Diese Voraussetzungen sind hier nicht erfüllt. Die Klägerin hat nicht nachgewiesen, dass ein Irrtum einer Zollbehörde vorliegt. Es gibt keine Anhaltspunkte dafür, dass die ausstellende Behörde hätte wissen müssen, dass die Waren die Voraussetzungen für eine Präferenzbehandlung nicht erfüllten.
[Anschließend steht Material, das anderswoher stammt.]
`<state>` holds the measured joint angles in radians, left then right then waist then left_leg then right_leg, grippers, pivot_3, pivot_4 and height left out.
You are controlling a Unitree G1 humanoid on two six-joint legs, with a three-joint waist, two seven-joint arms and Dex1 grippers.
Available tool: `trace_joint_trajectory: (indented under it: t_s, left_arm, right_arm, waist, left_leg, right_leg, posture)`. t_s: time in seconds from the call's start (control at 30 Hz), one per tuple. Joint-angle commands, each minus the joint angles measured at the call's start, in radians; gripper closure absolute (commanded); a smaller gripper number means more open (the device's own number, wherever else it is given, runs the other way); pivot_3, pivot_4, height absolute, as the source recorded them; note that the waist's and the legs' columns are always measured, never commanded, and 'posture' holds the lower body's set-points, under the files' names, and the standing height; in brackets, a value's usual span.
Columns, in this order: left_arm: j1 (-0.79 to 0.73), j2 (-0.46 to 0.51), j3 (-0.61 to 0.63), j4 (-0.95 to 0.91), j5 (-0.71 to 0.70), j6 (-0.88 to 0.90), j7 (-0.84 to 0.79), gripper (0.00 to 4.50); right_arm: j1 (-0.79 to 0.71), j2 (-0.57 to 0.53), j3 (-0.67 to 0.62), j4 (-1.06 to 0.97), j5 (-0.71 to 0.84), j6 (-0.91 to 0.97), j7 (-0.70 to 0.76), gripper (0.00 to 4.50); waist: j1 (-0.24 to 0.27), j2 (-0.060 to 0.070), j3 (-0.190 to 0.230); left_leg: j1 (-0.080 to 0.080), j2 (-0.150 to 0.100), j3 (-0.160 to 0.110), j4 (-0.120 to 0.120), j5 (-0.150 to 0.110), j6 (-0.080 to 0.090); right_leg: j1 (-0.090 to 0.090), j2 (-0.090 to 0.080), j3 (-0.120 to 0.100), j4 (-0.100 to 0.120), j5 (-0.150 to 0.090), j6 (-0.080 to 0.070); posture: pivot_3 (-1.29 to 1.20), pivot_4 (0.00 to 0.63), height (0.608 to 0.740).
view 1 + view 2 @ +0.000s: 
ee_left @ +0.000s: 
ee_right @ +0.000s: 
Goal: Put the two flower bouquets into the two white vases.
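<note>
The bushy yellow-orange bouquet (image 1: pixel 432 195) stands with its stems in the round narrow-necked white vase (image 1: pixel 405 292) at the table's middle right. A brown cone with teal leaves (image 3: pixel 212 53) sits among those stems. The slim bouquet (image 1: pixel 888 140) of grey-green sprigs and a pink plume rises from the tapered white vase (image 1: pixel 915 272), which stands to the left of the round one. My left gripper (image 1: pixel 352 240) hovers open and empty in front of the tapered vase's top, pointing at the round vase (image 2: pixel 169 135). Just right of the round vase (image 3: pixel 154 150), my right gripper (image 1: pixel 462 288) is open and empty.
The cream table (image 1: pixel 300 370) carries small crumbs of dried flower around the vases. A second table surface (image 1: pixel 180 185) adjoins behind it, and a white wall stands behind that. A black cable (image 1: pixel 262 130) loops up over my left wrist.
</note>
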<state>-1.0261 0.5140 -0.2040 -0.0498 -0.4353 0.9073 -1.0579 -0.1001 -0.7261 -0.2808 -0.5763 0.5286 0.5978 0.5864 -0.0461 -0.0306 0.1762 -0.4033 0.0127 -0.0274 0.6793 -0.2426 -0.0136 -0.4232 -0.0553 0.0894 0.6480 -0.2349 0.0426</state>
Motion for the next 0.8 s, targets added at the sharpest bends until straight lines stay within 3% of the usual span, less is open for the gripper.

Im Gegenteil: Im Abschlussbericht der Untersuchung (S. 12) ist ausdrücklich festgehalten, dass die für A ausgestellten Ursprungszeugnisse zwar echt seien. Sie seien jedoch infolge falscher Angaben der Ausführer im guten Glauben ausgestellt worden. Die thailändischen Behörden hätten nicht gewusst, dass die Waren das Ursprungskriterium nicht erfüllten und hätten dies auch nicht wissen können.

C.

77

Die Kostenentscheidung beruht auf §§ 136 Abs. 2, 135 Abs. 1 FGO. Gründe, die Revision zuzulassen (§ 115 Abs. 2 FGO), sind nicht gegeben.